▶ [Action item]: Only the lines from the start of the data through the one containing "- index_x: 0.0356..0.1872" belong in your answer; return them exactly.

── Collected data ──

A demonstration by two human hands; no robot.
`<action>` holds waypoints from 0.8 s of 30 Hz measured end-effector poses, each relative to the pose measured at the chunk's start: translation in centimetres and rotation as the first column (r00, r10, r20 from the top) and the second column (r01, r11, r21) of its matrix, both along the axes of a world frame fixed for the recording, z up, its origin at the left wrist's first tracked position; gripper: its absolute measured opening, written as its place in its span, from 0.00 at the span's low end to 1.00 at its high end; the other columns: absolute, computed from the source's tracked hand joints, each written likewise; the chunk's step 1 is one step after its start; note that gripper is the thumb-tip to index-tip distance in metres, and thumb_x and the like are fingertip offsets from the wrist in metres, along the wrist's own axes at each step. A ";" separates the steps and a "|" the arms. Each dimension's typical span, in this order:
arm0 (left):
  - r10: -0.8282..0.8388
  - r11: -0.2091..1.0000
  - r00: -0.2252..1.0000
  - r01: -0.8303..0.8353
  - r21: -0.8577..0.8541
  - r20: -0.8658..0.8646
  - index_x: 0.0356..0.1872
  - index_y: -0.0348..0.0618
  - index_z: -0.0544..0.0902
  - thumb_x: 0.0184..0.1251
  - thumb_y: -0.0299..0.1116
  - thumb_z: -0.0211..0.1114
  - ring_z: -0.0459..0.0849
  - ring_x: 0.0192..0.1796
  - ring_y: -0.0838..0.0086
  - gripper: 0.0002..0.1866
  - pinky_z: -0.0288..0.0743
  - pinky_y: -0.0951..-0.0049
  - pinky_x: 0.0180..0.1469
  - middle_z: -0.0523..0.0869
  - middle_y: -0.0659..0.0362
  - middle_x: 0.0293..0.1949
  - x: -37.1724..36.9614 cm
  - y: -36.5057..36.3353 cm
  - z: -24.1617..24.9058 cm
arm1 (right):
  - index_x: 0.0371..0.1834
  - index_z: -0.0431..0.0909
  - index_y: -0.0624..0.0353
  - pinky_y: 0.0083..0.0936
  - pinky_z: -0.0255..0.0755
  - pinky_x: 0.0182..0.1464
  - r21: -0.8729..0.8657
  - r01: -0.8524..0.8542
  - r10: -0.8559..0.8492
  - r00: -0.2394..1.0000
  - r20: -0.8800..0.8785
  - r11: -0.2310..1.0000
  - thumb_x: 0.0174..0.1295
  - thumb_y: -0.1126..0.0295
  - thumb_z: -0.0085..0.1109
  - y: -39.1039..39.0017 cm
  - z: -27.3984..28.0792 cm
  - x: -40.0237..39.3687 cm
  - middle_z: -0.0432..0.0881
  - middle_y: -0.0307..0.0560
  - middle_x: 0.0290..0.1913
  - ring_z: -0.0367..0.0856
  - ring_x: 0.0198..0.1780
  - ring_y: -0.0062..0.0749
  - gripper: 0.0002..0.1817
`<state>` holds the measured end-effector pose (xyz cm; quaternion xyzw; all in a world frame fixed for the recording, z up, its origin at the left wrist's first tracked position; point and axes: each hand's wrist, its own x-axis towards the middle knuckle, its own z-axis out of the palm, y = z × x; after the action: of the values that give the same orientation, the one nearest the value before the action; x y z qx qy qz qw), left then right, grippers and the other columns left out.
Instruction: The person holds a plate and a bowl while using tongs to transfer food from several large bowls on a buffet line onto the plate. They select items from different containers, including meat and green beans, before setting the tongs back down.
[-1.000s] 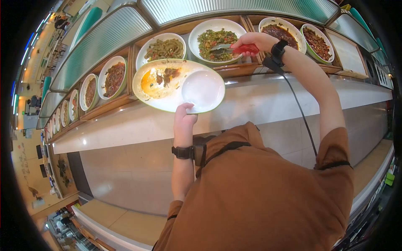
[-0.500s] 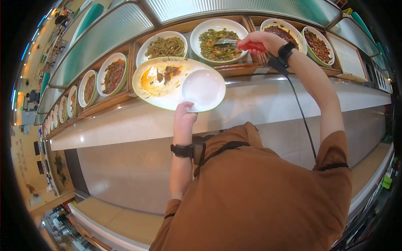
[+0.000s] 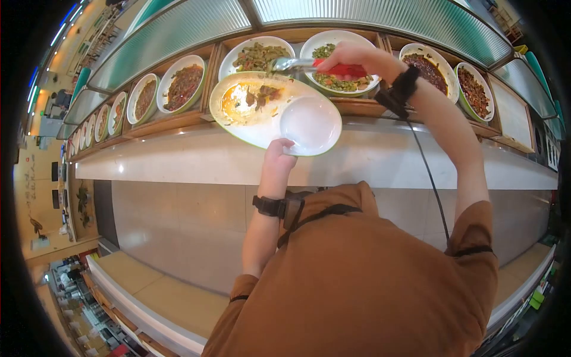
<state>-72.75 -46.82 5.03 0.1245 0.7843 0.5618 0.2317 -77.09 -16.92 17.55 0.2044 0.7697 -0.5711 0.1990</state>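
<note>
My left hand (image 3: 278, 156) grips the near edge of a white oval plate (image 3: 238, 130), thumb on top, and holds it over the counter. Brown food pieces (image 3: 262, 95) lie in orange oil at the plate's left, beside a round white hollow (image 3: 309, 125) on its right. My right hand (image 3: 351, 59) is closed on the red handle of metal tongs (image 3: 291, 65), which point left. The tong tips are just above the plate's far rim, near the bowl of green peppers (image 3: 262, 55). Under my right hand is a bowl of chopped green vegetables (image 3: 339, 82).
Several more food bowls stand in a wooden-framed row, including a dark saucy dish (image 3: 429, 70) to the right and a reddish dish (image 3: 183, 86) to the left. Ribbed glass panels (image 3: 357, 13) rise behind. A white counter ledge (image 3: 178, 156) runs in front. A black cable (image 3: 429, 172) hangs from my right wrist.
The tongs have lifted out of the chopped green vegetables and swung left toward the plate. The view has shifted, with the bowls now farther right in frame.
</note>
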 end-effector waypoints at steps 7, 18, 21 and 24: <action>-0.010 1.000 1.000 0.010 0.012 0.000 0.46 0.35 0.78 0.47 0.23 0.58 0.75 0.42 0.75 0.20 0.69 0.78 0.47 0.80 0.57 0.39 0.0 0.0 0.4 | 0.14 0.75 0.68 0.22 0.56 0.12 0.310 -0.227 0.260 0.963 -0.069 0.923 0.47 0.63 0.68 -2.6 -2.6 -1.7 0.73 0.44 0.12 0.68 0.11 0.24 0.18; -0.052 0.998 0.997 0.052 -0.017 0.051 0.47 0.35 0.76 0.51 0.23 0.54 0.74 0.42 0.73 0.19 0.69 0.76 0.47 0.78 0.55 0.39 0.0 -0.1 0.3 | 0.11 0.75 0.65 0.24 0.63 0.16 0.455 -0.267 0.353 0.928 -0.115 0.849 0.47 0.56 0.67 -1.9 -2.4 -0.3 0.73 0.44 0.12 0.71 0.12 0.27 0.22; -0.034 0.999 0.999 0.034 -0.032 -0.004 0.47 0.34 0.76 0.49 0.23 0.55 0.74 0.41 0.72 0.20 0.69 0.76 0.47 0.79 0.54 0.39 0.4 0.1 1.2 | 0.12 0.76 0.65 0.24 0.63 0.16 0.417 -0.172 0.251 0.957 -0.144 0.893 0.47 0.54 0.67 -0.7 -1.0 0.9 0.73 0.43 0.12 0.71 0.13 0.27 0.23; -0.022 1.000 0.999 0.022 0.015 -0.027 0.47 0.35 0.78 0.47 0.24 0.59 0.74 0.39 0.76 0.21 0.69 0.79 0.45 0.79 0.58 0.36 -0.1 -0.1 -0.2 | 0.14 0.78 0.67 0.22 0.63 0.15 0.469 -0.071 0.164 0.974 -0.159 0.880 0.48 0.52 0.68 2.2 -1.1 1.3 0.74 0.44 0.13 0.71 0.13 0.27 0.24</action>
<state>-72.81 -46.95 4.82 0.1423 0.7817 0.5634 0.2261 -75.76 -14.68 16.45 0.1418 0.9097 -0.3763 0.1032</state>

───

▶ [Reply to the exercise]:
A demonstration by two human hands; no robot.
`<action>` holds waypoints from 0.8 s of 30 Hz measured end-effector poses, each relative to the pose measured at the chunk's start: translation in centimetres and rotation as the first column (r00, r10, r20 from the top) and the second column (r01, r11, r21) of its matrix, both along the axes of a world frame fixed for the recording, z up, its origin at the left wrist's first tracked position; gripper: its absolute measured opening, written as its place in its span, from 0.00 at the span's low end to 1.00 at its high end; the other columns: absolute, computed from the source's tracked hand joints, each written likewise; the chunk's step 1 is one step after its start; note that gripper is the thumb-tip to index-tip distance in metres, and thumb_x and the like are fingertip offsets from the wrist in metres, along the wrist's own axes at each step. A ";" separates the steps and a "|" the arms. Each dimension's typical span, in this order:
arm0 (left):
  - r10: -0.8282..0.8388
  - r11: -0.2091..1.0000
  - r00: -0.2252..1.0000
  - r01: -0.8303..0.8353
  - r21: -0.8577..0.8541
  - r20: -0.8658..0.8646
  - index_x: 0.0356..0.1872

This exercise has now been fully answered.